> What the exercise asks
One number is the whole answer: how many lines of the records include "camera".

> Excerpts from a dataset
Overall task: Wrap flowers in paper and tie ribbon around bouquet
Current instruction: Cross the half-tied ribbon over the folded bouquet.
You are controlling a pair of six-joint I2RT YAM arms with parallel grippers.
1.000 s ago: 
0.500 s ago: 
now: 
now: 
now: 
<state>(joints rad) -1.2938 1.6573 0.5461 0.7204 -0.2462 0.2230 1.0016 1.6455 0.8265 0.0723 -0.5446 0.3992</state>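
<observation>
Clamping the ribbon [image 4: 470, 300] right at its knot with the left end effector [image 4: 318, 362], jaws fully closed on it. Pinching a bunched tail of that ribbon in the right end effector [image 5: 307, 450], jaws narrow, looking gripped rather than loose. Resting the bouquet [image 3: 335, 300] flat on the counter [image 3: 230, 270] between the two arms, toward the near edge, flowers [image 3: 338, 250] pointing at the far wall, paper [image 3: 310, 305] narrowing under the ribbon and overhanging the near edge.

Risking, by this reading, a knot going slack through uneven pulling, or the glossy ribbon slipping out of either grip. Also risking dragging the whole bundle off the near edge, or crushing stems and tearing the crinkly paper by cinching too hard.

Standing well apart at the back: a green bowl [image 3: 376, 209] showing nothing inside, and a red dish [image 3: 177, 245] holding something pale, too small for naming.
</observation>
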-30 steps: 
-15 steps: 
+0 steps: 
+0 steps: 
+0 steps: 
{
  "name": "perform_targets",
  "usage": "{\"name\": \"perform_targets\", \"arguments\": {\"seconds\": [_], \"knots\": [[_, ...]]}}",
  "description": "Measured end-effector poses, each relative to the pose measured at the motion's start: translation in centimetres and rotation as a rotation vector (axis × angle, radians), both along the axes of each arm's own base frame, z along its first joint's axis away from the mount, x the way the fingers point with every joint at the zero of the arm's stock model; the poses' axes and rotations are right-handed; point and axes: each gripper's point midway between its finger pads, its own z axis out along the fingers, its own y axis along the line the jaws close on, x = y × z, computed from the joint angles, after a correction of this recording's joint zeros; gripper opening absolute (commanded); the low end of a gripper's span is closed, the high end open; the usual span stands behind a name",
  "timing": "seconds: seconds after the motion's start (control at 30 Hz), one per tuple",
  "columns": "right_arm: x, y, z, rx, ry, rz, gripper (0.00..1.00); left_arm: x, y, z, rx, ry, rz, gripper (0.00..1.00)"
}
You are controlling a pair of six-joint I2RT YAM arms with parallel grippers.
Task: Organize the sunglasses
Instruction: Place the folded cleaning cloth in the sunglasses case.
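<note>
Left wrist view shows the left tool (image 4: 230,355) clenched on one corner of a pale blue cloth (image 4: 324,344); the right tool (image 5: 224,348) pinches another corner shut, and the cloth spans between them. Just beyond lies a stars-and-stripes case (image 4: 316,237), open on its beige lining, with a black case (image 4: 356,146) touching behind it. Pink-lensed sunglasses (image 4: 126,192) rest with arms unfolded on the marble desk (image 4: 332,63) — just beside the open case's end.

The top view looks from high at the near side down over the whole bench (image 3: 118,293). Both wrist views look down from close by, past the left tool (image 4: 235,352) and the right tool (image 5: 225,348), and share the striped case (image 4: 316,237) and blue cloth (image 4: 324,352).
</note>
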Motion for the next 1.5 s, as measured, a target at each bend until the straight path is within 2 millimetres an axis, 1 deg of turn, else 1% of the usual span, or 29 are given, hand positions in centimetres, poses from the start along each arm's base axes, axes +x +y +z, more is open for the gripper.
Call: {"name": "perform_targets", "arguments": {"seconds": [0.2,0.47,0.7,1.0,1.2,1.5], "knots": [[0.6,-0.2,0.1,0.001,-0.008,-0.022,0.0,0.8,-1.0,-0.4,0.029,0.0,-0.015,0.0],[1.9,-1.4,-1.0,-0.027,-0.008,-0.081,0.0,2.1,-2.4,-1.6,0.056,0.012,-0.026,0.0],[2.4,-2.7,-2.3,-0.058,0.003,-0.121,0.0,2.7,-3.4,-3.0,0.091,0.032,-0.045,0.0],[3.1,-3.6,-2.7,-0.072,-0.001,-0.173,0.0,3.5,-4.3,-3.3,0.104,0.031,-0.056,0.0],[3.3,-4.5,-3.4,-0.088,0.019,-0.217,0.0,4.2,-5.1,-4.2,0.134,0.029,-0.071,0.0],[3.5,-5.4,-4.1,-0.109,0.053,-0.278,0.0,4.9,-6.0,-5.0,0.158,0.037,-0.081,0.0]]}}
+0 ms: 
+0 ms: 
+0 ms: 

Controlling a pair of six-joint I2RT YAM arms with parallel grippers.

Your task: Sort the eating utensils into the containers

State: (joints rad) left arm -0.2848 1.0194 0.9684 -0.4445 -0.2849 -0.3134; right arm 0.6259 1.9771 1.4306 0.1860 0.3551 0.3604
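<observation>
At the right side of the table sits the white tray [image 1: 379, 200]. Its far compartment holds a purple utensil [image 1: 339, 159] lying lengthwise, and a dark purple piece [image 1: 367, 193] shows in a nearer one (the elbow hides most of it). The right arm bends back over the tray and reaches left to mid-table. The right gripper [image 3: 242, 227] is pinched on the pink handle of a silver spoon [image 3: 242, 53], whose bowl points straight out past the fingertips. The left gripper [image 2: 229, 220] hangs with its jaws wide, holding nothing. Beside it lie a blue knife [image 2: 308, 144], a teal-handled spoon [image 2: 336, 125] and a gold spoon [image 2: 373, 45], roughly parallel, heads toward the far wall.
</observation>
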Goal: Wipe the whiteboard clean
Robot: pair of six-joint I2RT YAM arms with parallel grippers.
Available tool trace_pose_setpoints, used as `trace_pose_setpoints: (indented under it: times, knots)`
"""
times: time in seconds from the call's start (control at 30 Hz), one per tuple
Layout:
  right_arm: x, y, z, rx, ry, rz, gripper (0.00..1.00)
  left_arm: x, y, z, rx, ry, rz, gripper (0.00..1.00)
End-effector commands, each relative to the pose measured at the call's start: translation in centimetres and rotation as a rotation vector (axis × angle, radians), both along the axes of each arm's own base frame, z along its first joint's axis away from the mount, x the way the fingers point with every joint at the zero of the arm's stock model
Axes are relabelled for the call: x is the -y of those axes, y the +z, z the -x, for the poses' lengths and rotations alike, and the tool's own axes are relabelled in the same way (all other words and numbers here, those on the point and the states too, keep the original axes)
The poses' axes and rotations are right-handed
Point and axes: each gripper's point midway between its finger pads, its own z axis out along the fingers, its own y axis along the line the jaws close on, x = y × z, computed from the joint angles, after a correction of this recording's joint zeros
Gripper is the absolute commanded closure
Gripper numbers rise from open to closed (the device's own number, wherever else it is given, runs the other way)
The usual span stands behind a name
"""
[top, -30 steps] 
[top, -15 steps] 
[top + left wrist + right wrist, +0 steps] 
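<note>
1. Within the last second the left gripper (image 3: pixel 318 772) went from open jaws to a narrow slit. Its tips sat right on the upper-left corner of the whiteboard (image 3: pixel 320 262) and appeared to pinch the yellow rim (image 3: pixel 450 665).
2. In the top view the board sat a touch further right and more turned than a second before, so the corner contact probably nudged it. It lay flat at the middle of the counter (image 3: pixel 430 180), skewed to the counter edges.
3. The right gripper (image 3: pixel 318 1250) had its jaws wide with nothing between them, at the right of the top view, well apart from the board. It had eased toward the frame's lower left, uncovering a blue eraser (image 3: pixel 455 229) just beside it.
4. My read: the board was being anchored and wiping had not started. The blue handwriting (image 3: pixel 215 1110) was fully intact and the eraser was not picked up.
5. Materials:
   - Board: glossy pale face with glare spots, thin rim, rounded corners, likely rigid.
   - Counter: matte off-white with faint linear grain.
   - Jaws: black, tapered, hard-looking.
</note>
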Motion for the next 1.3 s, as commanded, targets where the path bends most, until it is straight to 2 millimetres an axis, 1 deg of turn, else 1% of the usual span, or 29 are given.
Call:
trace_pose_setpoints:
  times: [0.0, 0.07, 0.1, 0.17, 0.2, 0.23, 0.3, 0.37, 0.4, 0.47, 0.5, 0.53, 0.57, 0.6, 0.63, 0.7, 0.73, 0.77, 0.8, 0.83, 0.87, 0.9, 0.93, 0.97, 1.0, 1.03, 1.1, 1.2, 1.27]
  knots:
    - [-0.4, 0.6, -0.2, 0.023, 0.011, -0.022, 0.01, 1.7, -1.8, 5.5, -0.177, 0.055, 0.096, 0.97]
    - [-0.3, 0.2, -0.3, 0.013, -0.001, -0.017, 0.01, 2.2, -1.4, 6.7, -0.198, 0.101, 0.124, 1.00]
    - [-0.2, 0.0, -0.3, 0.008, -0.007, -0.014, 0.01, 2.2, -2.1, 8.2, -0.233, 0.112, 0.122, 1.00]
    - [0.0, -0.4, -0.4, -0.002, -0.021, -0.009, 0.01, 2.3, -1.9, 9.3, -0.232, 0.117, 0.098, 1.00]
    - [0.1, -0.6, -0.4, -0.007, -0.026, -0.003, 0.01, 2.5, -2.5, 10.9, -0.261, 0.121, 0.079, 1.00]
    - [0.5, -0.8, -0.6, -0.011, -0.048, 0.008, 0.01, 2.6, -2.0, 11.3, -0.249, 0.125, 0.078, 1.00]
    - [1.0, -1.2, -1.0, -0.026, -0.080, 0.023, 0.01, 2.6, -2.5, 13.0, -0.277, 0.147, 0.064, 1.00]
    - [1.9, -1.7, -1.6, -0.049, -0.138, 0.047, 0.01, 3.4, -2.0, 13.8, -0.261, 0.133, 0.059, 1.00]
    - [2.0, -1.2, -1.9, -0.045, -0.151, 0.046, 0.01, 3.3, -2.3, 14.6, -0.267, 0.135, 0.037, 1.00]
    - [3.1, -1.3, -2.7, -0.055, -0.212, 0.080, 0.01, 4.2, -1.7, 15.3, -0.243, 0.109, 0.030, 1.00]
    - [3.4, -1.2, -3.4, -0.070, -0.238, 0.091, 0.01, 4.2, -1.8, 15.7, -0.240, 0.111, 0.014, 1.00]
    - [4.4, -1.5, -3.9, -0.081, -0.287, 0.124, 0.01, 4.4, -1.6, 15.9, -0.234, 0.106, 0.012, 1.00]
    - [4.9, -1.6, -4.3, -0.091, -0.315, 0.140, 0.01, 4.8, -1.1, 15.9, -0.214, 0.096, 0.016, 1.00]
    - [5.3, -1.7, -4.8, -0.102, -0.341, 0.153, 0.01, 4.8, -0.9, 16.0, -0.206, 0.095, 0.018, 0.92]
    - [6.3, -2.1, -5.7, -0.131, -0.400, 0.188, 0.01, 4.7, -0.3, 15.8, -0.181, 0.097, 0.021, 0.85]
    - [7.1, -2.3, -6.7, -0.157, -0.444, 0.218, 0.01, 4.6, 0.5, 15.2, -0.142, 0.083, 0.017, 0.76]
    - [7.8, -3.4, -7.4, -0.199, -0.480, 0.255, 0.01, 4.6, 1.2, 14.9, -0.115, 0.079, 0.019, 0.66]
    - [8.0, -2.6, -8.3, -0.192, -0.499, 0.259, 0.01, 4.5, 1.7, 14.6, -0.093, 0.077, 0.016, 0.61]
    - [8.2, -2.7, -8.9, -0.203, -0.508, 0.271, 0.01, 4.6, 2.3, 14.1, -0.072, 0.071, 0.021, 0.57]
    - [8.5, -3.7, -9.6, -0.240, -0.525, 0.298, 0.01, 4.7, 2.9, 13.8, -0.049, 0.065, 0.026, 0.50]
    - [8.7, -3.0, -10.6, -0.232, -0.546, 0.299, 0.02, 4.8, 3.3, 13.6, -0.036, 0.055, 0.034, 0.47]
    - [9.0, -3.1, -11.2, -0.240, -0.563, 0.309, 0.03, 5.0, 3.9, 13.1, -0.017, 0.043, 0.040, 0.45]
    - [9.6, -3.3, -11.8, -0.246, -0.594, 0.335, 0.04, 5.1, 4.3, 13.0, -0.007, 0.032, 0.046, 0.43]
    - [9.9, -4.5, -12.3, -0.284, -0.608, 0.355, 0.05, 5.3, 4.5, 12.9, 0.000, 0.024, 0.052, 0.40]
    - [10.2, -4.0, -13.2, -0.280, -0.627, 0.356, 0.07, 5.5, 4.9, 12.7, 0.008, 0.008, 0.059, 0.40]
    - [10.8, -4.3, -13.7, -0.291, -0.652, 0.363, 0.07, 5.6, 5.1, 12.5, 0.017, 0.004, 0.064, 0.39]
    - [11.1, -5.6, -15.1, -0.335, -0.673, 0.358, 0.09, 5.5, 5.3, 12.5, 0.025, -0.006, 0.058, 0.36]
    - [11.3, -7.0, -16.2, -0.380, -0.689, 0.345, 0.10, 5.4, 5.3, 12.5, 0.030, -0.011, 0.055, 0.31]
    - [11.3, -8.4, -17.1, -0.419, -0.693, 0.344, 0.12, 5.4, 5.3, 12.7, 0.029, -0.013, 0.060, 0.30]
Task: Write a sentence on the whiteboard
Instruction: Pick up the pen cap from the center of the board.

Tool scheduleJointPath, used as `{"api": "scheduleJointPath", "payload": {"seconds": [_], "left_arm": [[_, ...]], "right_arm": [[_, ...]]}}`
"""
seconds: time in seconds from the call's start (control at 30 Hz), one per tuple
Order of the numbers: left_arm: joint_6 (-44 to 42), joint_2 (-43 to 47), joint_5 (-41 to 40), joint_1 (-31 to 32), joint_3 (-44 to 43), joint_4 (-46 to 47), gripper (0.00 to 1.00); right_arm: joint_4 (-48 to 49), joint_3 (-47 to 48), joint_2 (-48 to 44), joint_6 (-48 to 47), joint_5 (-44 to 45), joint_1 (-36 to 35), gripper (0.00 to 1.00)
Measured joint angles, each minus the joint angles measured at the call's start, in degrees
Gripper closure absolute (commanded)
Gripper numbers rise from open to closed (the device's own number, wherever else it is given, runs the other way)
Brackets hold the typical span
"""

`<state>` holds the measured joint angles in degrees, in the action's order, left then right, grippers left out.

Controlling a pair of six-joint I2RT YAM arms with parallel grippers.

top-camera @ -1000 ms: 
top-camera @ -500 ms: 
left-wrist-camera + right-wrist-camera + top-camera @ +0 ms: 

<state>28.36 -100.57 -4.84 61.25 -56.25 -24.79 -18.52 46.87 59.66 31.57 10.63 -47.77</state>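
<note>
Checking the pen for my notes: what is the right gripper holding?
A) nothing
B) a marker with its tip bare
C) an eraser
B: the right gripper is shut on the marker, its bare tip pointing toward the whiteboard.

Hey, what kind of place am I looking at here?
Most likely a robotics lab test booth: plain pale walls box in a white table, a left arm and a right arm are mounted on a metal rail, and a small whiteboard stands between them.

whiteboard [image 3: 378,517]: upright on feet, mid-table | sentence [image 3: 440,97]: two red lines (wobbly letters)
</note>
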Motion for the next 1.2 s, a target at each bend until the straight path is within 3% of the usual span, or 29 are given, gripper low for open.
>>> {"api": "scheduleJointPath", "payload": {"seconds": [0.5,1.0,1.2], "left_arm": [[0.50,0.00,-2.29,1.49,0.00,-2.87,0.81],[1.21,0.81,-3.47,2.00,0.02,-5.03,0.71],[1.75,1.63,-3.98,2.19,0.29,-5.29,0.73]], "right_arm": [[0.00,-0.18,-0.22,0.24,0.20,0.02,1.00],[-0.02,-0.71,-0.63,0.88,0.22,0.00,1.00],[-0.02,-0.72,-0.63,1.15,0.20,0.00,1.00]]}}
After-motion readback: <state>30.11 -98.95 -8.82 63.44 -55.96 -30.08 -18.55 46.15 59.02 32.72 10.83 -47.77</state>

> Exercise output
3